“And they assemble to give her a rose in public?”
“Yes. A fine reward for a poor creature who perhaps has not bread to eat, isn’t it? I shall have to go to-morrow to hear the evidence ... and again in a month for what they call the coronation. It might amuse you to see it once.... But the strangest thing is the importance these good people attach to the ceremony, and the exultation of the relations of the ‘rosière.’ One would think they had gained a valuable prize. It may amuse one for the moment, but when one has to see it every year, it is a ridiculous thing for a reasonable man.”
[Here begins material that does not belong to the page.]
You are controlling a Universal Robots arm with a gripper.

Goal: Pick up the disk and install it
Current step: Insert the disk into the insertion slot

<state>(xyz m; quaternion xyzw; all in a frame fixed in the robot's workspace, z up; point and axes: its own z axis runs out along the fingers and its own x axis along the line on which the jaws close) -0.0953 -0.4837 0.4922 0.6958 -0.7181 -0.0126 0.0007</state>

Félicité soon managed to make friends with all her husband’s relations. M. and Mme. de Puisieux not only got over their prejudice against her, but were devoted to her. She spent months together with them at Sillery, and was a great deal with them at Paris, where her great delight was to know every one who could remember the court of Louis XIV., for which she had the most ardent admiration.
There were, of course, still those to be met with whose appearance, manners, and ways recalled that stately, magnificent court, which long afterwards was the beau ideal Napoleon vainly tried to realise. Amongst others was the Duc de Richelieu, one of the most brilliant, the most polished, the most dissipated, and the most heartless figures of the courts of Louis XIV. and Louis XV. His son, the Duc de Fronsac, was, though not equally attractive, quite as vicious as his father, and they entertained for each other a hatred they generally veiled, at any rate in public, under the most polished sarcasm.
On one occasion the Duc de Richelieu so far departed from his usual habit as to recommend to the Duc de Fronsac a lad who bore a strong resemblance to himself, begging him to give him a post in his household and look after him. Fronsac, struck with jealousy of this protégé of his father’s, did all he could to corrupt and ruin him, taught him to be a gambler and reprobate, and finally led him into collision with himself in some love intrigue, challenged him to a duel, and killed him.
Shortly afterwards, passing his father in the great gallery at Versailles, the Duc de Richelieu said to him—
“Monsieur, you have killed your brother.”
“I knew it,” replied Fronsac, and passed on.
Within the first few years of her marriage, Félicité had three children—two girls and a boy.
The Comte de Genlis passed part of his time with her and the rest with his regiment, during which Félicité lived at Paris or stayed with his relations, chiefly the de Puisieux, leading a life of gaiety mingled with study and music, and going constantly into society, which has, perhaps, never been equalled in fascination and charm.